Every line of the material below that contains the string "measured" must appear in the answer.

◆ Stored data
....
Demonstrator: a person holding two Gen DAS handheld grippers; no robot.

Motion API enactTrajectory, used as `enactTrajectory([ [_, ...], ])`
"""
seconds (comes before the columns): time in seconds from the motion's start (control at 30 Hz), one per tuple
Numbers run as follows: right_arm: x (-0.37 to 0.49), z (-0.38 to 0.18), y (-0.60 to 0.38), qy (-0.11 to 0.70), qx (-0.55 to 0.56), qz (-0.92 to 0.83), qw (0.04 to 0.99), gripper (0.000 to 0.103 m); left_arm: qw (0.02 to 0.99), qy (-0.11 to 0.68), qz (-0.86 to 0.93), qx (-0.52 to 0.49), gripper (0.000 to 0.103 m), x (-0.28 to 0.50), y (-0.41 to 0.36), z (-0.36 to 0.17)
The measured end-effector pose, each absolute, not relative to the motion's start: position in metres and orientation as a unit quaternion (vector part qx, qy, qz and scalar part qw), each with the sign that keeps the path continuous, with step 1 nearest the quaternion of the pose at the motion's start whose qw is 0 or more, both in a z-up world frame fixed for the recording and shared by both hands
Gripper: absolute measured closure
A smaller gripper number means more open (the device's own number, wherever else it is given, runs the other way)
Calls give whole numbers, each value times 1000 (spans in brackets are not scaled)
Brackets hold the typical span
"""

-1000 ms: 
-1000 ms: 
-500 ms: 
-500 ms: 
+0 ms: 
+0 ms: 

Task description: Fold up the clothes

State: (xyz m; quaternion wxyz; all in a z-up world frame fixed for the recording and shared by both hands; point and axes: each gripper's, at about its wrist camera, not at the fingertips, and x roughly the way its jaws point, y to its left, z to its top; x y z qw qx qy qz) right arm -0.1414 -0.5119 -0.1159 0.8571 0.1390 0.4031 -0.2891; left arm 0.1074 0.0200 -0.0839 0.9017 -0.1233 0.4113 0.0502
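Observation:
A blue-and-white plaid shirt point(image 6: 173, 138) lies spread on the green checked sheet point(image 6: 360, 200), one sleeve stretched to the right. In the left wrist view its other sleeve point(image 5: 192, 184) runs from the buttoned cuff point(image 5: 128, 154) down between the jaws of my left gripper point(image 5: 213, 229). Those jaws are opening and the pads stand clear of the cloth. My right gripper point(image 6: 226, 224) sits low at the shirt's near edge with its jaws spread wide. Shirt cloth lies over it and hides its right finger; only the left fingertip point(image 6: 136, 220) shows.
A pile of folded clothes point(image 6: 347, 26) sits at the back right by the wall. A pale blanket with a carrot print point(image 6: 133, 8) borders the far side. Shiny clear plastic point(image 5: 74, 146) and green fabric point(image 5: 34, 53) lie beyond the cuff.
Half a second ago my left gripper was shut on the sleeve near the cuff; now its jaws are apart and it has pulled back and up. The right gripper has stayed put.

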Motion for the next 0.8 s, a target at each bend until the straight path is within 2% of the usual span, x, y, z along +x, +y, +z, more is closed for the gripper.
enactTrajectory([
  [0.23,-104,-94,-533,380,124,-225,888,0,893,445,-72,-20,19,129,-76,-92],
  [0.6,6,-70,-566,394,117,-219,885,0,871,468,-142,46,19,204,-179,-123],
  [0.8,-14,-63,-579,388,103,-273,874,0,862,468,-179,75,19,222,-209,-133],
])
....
◆ Result for this task
The measured end-effector pose, each absolute, not relative to the motion's start: position in metres and orientation as a unit quaternion (vector part qx, qy, qz and scalar part qw), each with the sign that keeps the path continuous, with step 1 nearest the quaternion of the pose at the motion's start whose qw is 0 or more, both in a z-up world frame fixed for the recording and shared by both hands
Gripper: absolute measured closure

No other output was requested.